Hegre-art.14.08.16.marcelina.first.session.xxx.... -hot May 2026

Two major communication theories provide the foundation for analyzing entertainment’s impact.

2.1 Cultivation Theory (George Gerbner, 1976) Gerbner argued that heavy television viewing “cultivates” perceptions of reality that align with the fictional world portrayed on screen. For example, viewers who consume excessive amounts of crime procedurals tend to overestimate the prevalence of violence in the real world. In the streaming era, this theory extends to binge-watching, where immersive narrative worlds (e.g., Stranger Things, Squid Game) disproportionately shape young adults’ risk assessment and social expectations. Hegre-Art.14.08.16.Marcelina.First.Session.XXX.... -HOT

2.2 Agenda-Setting and Framing (McCombs & Shaw, 1972) While traditionally applied to news, agenda-setting also operates in entertainment. Popular media does not tell audiences what to think, but what to think about. A Netflix documentary series like Tiger King temporarily elevates exotic animal welfare into public discourse; a hit show like Succession frames wealth, family dysfunction, and corporate ethics in a specific, dramatized light. Two major communication theories provide the foundation for

In 2023, global consumers spent an average of over 450 minutes per day engaging with digital media, with entertainment content (streaming video, social media, gaming, and music) accounting for the vast majority of that time (DataReportal, 2024). Entertainment is no longer a peripheral distraction but a central pillar of everyday life. Historically dismissed as “low culture” by critical theorists like Theodor Adorno, popular media now demands serious academic inquiry due to its unprecedented scale, personalization, and narrative power. This paper investigates a central question: How does entertainment content function as both a reflection of existing social realities and an active agent in reshaping them? In the streaming era, this theory extends to

Entertainment content is acutely sensitive to the cultural moment.

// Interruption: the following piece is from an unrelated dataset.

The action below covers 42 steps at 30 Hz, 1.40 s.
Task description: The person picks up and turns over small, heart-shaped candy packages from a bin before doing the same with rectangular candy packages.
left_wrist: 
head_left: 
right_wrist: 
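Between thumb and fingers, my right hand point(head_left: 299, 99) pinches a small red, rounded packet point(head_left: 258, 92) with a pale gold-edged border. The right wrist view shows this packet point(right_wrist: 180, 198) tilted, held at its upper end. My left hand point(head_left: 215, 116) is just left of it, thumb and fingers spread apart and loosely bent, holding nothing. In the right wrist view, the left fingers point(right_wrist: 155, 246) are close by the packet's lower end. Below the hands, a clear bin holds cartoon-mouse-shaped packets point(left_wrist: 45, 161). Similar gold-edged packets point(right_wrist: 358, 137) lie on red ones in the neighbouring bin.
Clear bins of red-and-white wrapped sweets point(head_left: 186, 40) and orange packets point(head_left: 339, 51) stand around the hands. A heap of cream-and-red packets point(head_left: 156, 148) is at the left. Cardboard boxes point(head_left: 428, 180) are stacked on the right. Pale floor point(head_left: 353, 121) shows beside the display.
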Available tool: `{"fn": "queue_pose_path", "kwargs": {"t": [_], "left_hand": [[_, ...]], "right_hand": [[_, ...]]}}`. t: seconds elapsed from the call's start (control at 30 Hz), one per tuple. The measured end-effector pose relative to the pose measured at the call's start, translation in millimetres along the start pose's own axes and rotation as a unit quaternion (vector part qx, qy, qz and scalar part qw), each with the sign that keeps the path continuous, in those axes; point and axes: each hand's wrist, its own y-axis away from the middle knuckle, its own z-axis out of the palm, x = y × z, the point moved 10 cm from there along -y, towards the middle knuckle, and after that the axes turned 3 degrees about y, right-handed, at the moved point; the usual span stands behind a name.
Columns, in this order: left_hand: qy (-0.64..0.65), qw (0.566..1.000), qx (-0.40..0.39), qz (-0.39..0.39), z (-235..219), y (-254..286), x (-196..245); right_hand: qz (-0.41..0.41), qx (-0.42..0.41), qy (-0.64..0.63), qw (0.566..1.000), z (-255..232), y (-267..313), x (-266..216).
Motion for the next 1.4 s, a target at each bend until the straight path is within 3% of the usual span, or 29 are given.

The transition from broadcast to streaming (Netflix, TikTok, YouTube) has intensified the mirror/molder dynamic. Recommendation algorithms analyze user behavior to serve hyper-targeted entertainment content. This creates a feedback loop: the algorithm mirrors a user’s past preferences, then molds future tastes by narrowing exposure diversity. For example, a viewer who watches one true-crime documentary will be fed dozens more, cultivating a worldview where violent crime is ubiquitous and justice is always cinematic. This algorithmic curation blurs the line between passive reflection and active construction.